IP アドレスをデータ共用グループの特定メンバーが使用するようにセットアップした場合、IP アドレスを動的仮想 IP アドレス (DVIPA) にすることを強くお勧めします。 その機能を使用することで、Db2 サブシステムがシスプレックス内のどこで開始されても、データ共用グループの特定の Db2 メンバーに、固有の IP アドレスが「割り当て」られます。 このプロセスにより、サブシステムの再開またはリカバリー時、特にデータ共用グループのメンバーが、XA トランザクション・マネージャーや 2 フェーズ・コミットのトランザクション・コーディネーターの管理下で動作するリクエスターによってアクセスされるとき、未確定の作業単位の自動処理が正常に行われるようになります。
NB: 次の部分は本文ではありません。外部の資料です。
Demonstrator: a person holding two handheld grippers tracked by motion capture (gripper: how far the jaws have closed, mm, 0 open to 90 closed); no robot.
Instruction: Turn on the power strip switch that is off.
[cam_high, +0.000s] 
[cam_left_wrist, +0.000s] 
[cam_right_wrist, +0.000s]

データ共用グループの IP アドレスの活用を考慮した場合、シスプレックス・ディストリビューターが管理している DVIPA のみを使用することができます。 シスプレックス・ディストリビューターによって管理されていない DVIPA あるいは、グループ IP アドレスとして他の任意のアドレスの使用を試みた場合、データ共用グループの 1 つのメンバーのみがそのアドレスを介して接続できます。 このプロセスは、データ共用グループの任意のメンバーにアクセスできるという共通の IP アドレスの目的に反します。
- グループ・アクセス
- リクエスターは、グループの動的仮想 IP アドレス (DVIPA) を使用して、Db2 ロケーションへの初期接続を行います。 グループ IP アドレスを使用した Db2 グループへのアクセスは、少なくとも 1 メンバーが開始されている場合は、常に正常に実行されます。 シスプレックス・ディストリビューターがグループ IP アドレス用に構成されている場合、初期接続は、シスプレックス・ディストリビューターが使用するルーティング・アルゴリズムに基づきます。
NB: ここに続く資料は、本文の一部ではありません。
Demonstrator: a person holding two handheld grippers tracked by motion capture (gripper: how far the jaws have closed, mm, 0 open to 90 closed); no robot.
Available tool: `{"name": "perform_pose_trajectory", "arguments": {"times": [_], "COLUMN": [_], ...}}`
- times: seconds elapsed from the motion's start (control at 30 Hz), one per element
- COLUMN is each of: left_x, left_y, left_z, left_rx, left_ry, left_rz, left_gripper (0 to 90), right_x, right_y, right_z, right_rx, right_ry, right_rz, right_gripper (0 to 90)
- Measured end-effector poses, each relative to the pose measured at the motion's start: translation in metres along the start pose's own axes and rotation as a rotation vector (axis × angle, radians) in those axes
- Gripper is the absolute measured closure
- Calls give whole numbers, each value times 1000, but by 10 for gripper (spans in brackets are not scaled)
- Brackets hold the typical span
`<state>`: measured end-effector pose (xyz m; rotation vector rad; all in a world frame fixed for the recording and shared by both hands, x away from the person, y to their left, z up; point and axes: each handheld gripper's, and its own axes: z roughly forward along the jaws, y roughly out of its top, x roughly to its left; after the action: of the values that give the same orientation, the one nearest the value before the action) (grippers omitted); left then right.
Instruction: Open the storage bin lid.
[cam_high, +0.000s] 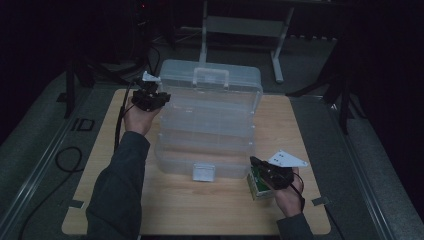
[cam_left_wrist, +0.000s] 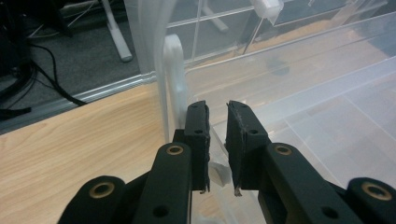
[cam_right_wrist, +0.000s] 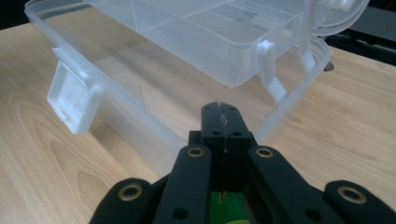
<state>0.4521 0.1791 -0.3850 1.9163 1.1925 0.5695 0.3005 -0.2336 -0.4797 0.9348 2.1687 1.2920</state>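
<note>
A person sits at a light wooden table (cam_high: 200, 210) in a dim room, holding a black two-jaw gripper in each hand. In the middle of the table stands a large clear plastic storage box (cam_high: 207, 125), open, with its lid (cam_high: 210, 80) standing up at the far side and a white latch (cam_high: 203, 172) on its near front wall.

The left gripper (cam_high: 150, 97) is at the box's far left corner, beside the raised lid. From the left gripper view, its jaws stand narrowly apart, astride the thin clear edge of the box at that corner (cam_left_wrist: 217, 140), next to a white hinge arm (cam_left_wrist: 175, 79). A sliver of clear plastic sits in the gap between the pads. Whether the pads press on it cannot be told for certain.

The right gripper (cam_high: 262, 172) rests low at the box's near right corner, just beside the front wall. In the right gripper view its jaws are closed tight together, tips meeting (cam_right_wrist: 219, 116). Beneath this gripper, on the table, lies a small green and white carton (cam_high: 257, 186), touching or nearly touching the box; a strip of its green face (cam_right_wrist: 229, 205) peeks out under the jaws. Whether the gripper pinches part of the carton cannot be told.

Inside the box, clear dividers mark off compartments (cam_right_wrist: 187, 23).
</note>
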Motion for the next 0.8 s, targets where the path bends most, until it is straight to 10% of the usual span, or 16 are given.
{"name": "perform_pose_trajectory", "arguments": {"times": [0.8], "left_x": [2], "left_y": [9], "left_z": [4], "left_rx": [22], "left_ry": [17], "left_rz": [-12], "left_gripper": [764], "right_x": [0], "right_y": [0], "right_z": [0], "right_rx": [-1], "right_ry": [2], "right_rz": [4], "right_gripper": [900]}}
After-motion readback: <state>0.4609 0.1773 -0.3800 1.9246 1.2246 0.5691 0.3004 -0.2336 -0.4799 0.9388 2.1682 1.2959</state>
また、リクエスターは、ドメイン名を使用することができます。ドメイン名は、メンバー IP アドレスのリストを戻すためにセットアップされます。 リクエスターは、接続が成功するまでそのリストのあらゆる IP アドレスを使用して接続を開始しようとします。
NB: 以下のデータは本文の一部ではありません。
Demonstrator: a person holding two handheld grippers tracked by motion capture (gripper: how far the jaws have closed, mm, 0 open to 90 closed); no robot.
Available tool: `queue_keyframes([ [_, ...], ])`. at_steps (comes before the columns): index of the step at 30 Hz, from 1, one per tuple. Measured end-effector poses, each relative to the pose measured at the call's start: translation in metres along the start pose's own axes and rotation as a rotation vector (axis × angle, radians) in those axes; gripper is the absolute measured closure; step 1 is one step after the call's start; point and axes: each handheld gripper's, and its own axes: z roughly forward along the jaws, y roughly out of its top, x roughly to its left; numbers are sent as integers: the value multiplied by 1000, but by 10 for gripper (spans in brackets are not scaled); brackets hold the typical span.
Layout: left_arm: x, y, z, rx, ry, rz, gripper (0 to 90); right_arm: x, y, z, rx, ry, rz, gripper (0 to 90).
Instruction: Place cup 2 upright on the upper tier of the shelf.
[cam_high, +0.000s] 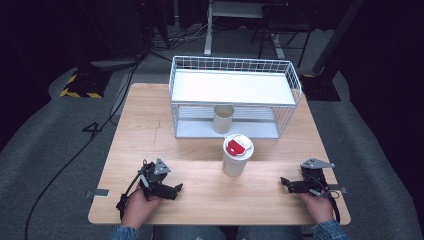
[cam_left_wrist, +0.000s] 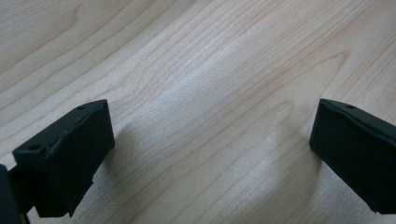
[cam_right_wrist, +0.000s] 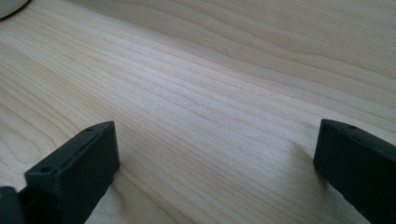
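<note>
A cream cup with a white lid and a red tab (cam_high: 237, 154) stands upright in the middle of the wooden table (cam_high: 150, 135). Behind it a second cup without a lid (cam_high: 223, 118) stands on the lower shelf of a white wire rack (cam_high: 234, 95). My left gripper (cam_high: 176, 190) rests low near the table's front left, pointing right; in the left gripper view (cam_left_wrist: 212, 140) its jaws stand wide apart over bare wood. My right gripper (cam_high: 285, 183) lies near the front right, pointing left toward the lidded cup; the right gripper view (cam_right_wrist: 215, 158) shows it open with nothing between the jaws.
The wire rack takes up the table's far half, its top shelf (cam_high: 230, 86) bare and white. Cables (cam_high: 75, 150) run over the grey floor on the left, and a yellow-and-black striped base (cam_high: 80, 87) stands at the far left. Desk legs (cam_high: 210, 30) rise behind the table.
</note>
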Motion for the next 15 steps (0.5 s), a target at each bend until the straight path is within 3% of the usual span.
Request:
queue_keyframes([
  [9, 2, 0, 0, 0, 2, 6, 6, -1, -1, -2, -10, 2, 16, 27],
  [15, 1, 1, 1, 2, 10, -11, 6, -4, 1, -6, -33, 17, 25, 27],
])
リクエスターがシスプレックス・ワークロード・バランシングに対応している場合、初期接続から、現在アクティブなメンバーのリストと各メンバーの作業実行能力の情報が戻されます。 リクエスターは、この情報を使用して後続の接続のバランスを取ります。
リクエスターが、接続コンセントレーター・サポートとして使用可能にされている場合、接続からは、現在アクティブなメンバーの更新済みリストと各メンバーの作業実行能力が戻されます。 リクエスターは、この情報を使用して後続のトランザクションを最も能力のあるメンバーに経路指定します。 トランザクションは、グループ全体で処理されて、グループ全体で最善の作業効率が提供されます。
- メンバー指定アクセス
- リクエスターは、ロケーション別名を使用して、その別名が表す メンバーの 1 つに初期接続を行います。この別名は、グループ内の 1 つ以上の メンバーを指定するものです。 要求を受け取ったメンバーは、現在アクティブで、 作業を行えるメンバーのリストを戻します。 リクエスターは、この情報を使用して、そのロケーション別名が表して いる使用可能メンバーに、後続の接続要求および照会要求を送ります。 また、Db2 for z/OS® リクエスターは、SYSIBM.IPLIST 表を使用し、リモート・データ共用グループへのアクセスをサポートする IPLIST やロケーション別名サポートを使用して、要求をメンバーのサブセットに分けることができます。
- 単一メンバー・アクセス
- リクエスターは、メンバーの DVIPA、実際の IP アドレス、あるいはドメイン名を使用して、グループの単一メンバー に接続し、照会を送ります。 このリクエスターからのすべての接続要求と照会要求は、 この同一メンバーに宛てて送信されます。